Most programming language communities have naming conventions that are generally agreed upon, that is, a set of rules that governs how functions and variables are named. This is not the case with R, and a review of unofficial style guides and naming convention usage on CRAN shows that a number of different naming conventions are currently in use. Some naming conventions are, however, more popular than others and as a newcomer to the R community or as a developer of a new package this could be useful to consider when choosing what naming convention to adopt.
Most programming languages have official naming conventions, official in
the sense that they are issued by the organization behind the language
and accepted by its users. This is not the case with R. There exists the
R internals document1 which covers the coding standards of the R
core team but it does not suggest any naming conventions. Incoherent
naming of language entities is problematic in many ways. It makes it
more difficult to guess the name of functions (for example, is it
as.date
or as.Date
?). It also makes it more difficult to remember
the names of parameters and functions. Two different functions can have
the same name, where the only difference is the naming convention used.
This is the case with nrow
and NROW
where both functions count the
rows of a a data frame, but their behaviors differ slightly.
There exist many different naming conventions and below is a list of some of the most common. All are in use in the R community and the example names given are all from functions that are part of the base package. As whitespace cannot be part of a name, the main difference between the conventions is in how names consisting of multiple words are written.
All letters are lower case and no separator is used in names
consisting of multiple words as in searchpaths
or srcfilecopy
.
This naming convention is common in MATLAB. Note that a single
lowercase name, such as mean
, conforms to all conventions but
UpperCamelCase.
All letters are lower case and multiple words are separated by a
period. This naming convention is unique to R and used in many core
functions such as as.numeric
or read.table
.
All letters are lower case and multiple words are separated by an
underscore as in seq_along
or package_version
. This naming
convention is used for function and variable names in many languages
including C++, Perl and Ruby.
Single word names consist of lower case letters and in names
consisting of more than one word all, except the first word, are
capitalized as in colMeans
or suppressPackageStartupMessage
.
This naming convention is used, for example, for method names in
Java and JavaScript.
All words are capitalized both when the name consists of a single
word, as in Vectorize
, or multiple words, as in NextMethod
. This
naming convention is used for class names in many languages
including Java, Python and JavaScript.
If you are a newcomer to R or if you are developing a new package, how should you decide which naming convention to adopt? While there exist no official naming conventions there do exist a number of R style guides that include naming convention guidelines. Below is a non-exhaustive list of such guides.

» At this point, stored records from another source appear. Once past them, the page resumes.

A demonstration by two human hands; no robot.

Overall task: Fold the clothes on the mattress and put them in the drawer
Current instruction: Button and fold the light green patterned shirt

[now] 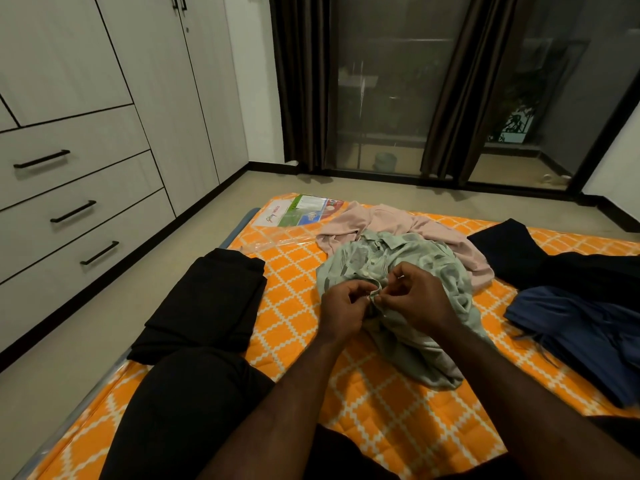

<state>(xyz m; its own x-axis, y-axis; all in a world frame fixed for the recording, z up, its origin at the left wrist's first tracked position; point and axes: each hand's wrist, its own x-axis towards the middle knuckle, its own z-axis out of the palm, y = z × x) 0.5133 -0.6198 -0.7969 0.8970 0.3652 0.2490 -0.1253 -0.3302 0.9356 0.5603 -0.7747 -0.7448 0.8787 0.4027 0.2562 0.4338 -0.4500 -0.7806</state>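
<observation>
Both hands pinch the green shirt's front placket, left hand (341, 306) and right hand (417, 299) fingers curled tight on fabric, likely buttoning before folding. Green shirt (398, 261) lies crumpled mid-mattress (301, 296). Next: flatten it, fold. Folded black garment (207, 299) left; pink shirt (398, 223) behind; drawers (69, 209) shut, far left.

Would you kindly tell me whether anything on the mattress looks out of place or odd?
Only one thing: wrinkled clear plastic wrap with a printed label lies over the far left corner of the mattress. The crumpled pink garment and green shirt simply await folding.
</observation>
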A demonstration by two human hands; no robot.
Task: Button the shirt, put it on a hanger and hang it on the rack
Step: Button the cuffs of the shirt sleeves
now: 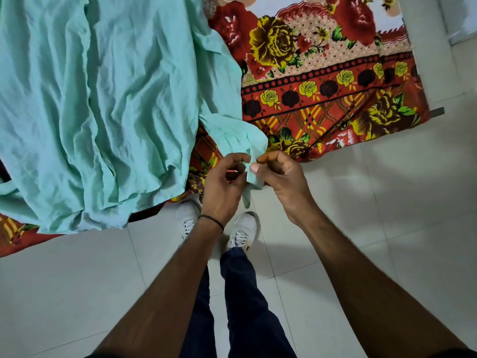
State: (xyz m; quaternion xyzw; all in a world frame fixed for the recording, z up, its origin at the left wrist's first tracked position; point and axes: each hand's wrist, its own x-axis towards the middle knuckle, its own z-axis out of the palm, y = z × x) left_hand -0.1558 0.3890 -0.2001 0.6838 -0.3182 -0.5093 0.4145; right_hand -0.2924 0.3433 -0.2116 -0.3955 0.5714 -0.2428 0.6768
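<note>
Head cam: both hands, L & R, pinch mint shirt cuff.

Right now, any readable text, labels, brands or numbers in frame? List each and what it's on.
None readable.
Mint shirt: no tag or label showing.
Floral bedsheet: pattern only, no lettering.
White sneakers: no logo legible.
Left hand and right hand pinch the sleeve cuff, which shows no print.

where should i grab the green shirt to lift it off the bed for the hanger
Take the green shirt by its hem at the bed's near edge, from the floor side. That edge hangs free and bunched over the floral bedsheet; both hands, left and right, already pinch the sleeve cuff.
</note>
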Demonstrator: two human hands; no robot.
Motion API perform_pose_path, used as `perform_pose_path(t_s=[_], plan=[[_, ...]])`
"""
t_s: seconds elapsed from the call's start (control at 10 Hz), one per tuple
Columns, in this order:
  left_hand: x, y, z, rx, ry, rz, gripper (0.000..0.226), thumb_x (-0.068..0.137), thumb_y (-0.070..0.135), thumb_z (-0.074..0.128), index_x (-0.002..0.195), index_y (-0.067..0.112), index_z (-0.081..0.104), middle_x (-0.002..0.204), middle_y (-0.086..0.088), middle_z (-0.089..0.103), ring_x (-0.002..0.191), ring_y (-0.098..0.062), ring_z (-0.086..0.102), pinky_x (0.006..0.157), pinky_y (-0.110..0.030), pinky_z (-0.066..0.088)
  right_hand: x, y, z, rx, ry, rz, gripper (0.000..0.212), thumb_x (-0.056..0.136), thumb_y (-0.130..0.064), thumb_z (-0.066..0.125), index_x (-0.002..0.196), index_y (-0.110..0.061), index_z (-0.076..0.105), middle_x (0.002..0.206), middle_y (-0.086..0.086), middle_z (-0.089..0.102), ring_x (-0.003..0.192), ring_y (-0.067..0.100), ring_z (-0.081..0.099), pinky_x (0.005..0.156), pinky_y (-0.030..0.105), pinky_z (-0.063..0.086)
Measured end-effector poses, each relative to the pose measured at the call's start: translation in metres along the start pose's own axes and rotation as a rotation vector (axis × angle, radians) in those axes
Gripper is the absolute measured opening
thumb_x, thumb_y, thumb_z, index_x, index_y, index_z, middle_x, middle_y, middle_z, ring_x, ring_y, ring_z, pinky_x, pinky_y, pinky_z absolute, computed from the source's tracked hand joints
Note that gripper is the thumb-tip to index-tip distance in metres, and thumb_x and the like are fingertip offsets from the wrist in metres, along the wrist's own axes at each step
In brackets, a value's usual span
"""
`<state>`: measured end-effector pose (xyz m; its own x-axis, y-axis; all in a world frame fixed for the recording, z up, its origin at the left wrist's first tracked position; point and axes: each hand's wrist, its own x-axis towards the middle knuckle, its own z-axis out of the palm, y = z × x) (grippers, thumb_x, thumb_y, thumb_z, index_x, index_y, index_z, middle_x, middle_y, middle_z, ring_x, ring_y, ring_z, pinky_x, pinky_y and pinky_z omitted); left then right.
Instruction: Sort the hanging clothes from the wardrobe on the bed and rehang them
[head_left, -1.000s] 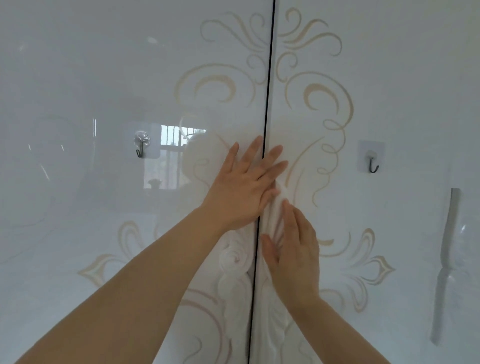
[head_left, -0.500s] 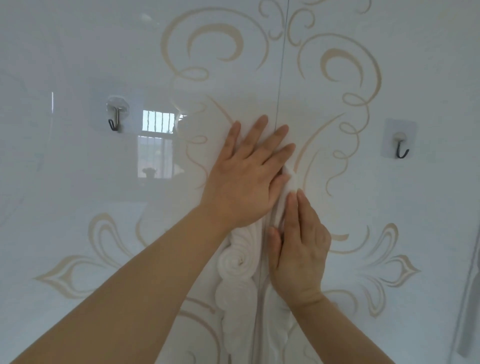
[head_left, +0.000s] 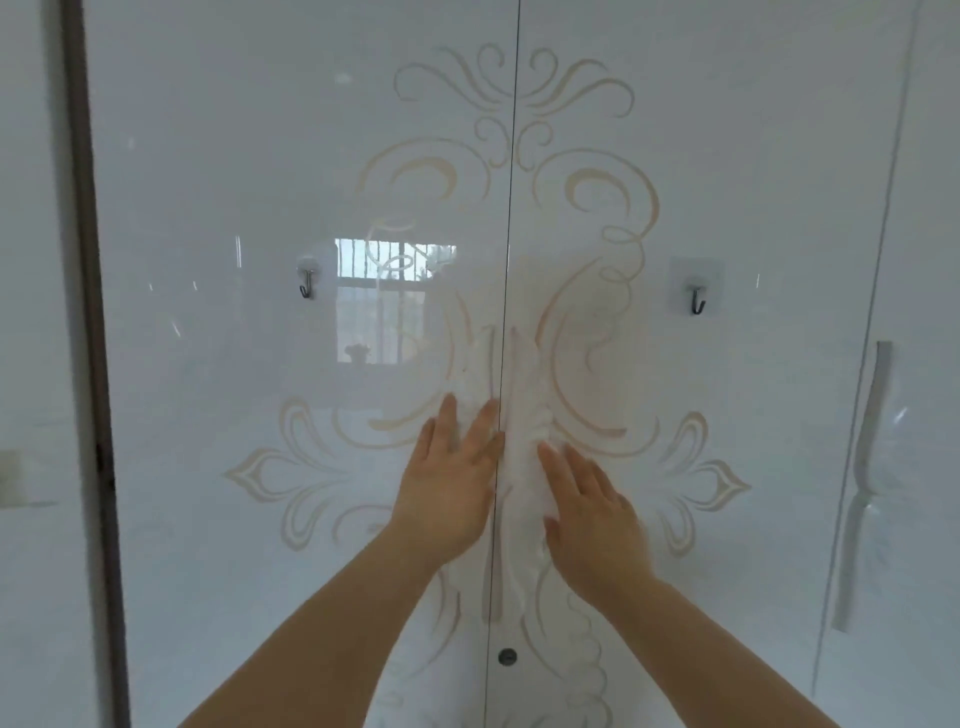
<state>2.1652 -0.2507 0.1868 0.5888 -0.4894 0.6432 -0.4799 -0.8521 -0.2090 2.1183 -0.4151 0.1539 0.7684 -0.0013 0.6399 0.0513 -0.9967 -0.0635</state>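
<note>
The closed white wardrobe (head_left: 249, 467) filled the view, the left hand (head_left: 449, 488) and the right hand (head_left: 592, 525) lay flat against it on either side of the centre seam (head_left: 511, 208), fingers straight, slightly spread and holding nothing, and a small keyhole (head_left: 507, 657) sat below them.

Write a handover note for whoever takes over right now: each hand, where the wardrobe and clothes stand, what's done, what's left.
Left hand: open, flat on the left wardrobe door, beside the centre seam.
Right hand: open, flat on the right wardrobe door, just across the seam.
Both doors are shut. No clothes, hangers or bed are in view.
Done or left: this view cannot show whether the clothes are sorted and rehung. Probably check inside before moving on.
</note>
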Motion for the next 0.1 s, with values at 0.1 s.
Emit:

Bioconductor’s coding standards
http://wiki.fhcrc.org/bioc/Coding_Standards
Hadley Wickham’s style guide
http://stat405.had.co.nz/r-style.html
Google’s R style guide
http://google-styleguide.googlecode.com/svn/trunk/google-r-style.html
Colin Gillespie’s R style guide
http://csgillespie.wordpress.com/2010/11/23/r-style-guide/
Following a style guide will lead to good internal consistency in your code but you are still faced with the choice of naming conventions as there seems to be no consensus between style guides. The coding standards of the Bioconducor project recommend that both function and variable names are written in lowerCamelCase while Hadley Wickham’s style guide recommends using underscore_separated names. Google’s R style guide proposes UpperCamelCase for function names and period.separated variable names. Colin Gillespie’s R style guide agrees with Google’s on the the naming of functions but recommends underscore_separated variable names.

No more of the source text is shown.